A ministra do Planejamento, Simone Tebet (MDB), embora tenha sido convidada pelo presidente Lula para concorrer ao Legislativo paulista em 2026, demonstra cautela quanto à sua real capacidade de angariar apoios diretos para o petista em São Paulo.
Em diálogos reservados com parceiros políticos, a ministra tem expressado o receio de que sua base eleitoral em São Paulo não seja totalmente permeável à influência de Lula. Esse segmento, composto prioritariamente por setores do mercado de capitais e eleitores moderados de centro, poderia fragmentar o apoio no momento da votação.

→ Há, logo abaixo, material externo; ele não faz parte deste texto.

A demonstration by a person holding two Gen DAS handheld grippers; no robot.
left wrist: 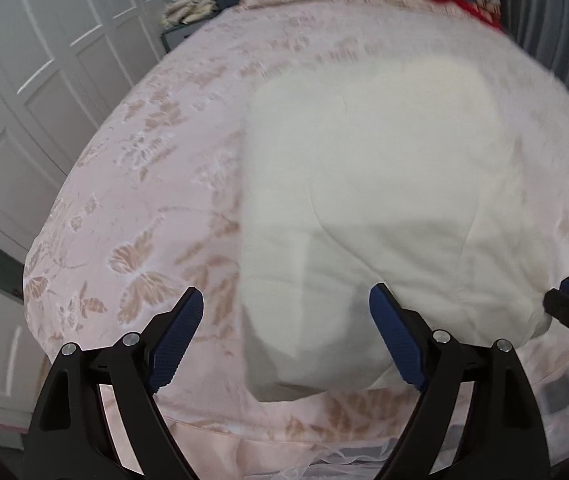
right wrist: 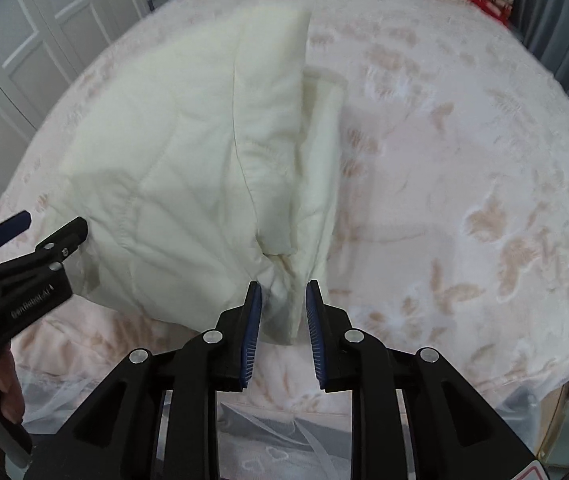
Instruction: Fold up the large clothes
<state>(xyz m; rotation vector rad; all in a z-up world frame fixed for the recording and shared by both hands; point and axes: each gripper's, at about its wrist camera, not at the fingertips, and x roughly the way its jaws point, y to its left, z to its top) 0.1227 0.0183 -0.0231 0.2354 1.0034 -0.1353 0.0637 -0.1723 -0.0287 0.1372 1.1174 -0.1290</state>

A análise de Tebet, segundo fontes próximas, sugere o risco de um comportamento eleitoral híbrido: o votante escolheria o nome dela para uma cadeira no Senado, mas optaria por um representante da centro-direita para o comando do Palácio do Planalto.
Diante dessa incerteza, a ministra tem refletido se o projeto de reeleição de Lula não seria melhor servido por um candidato em São Paulo com maior capilaridade junto ao eleitorado fiel à esquerda, visando maximizar o desempenho no principal reduto votante do país.
A pauta sucessória foi debatida entre a ministra e o chefe do Executivo durante a comitiva oficial ao Panamá, ocorrida no encerramento de janeiro. Na ocasião, ela sinalizou flexibilidade para representar o governo tanto em São Paulo quanto no Mato Grosso do Sul, seu reduto de origem.
Agora, o futuro político de Simone repousa nas mãos do presidente. Conforme relatado por aliados, a previsão é que o veredito sobre qual palanque Tebet deverá ocupar seja anunciado por Lula imediatamente após o Carnaval.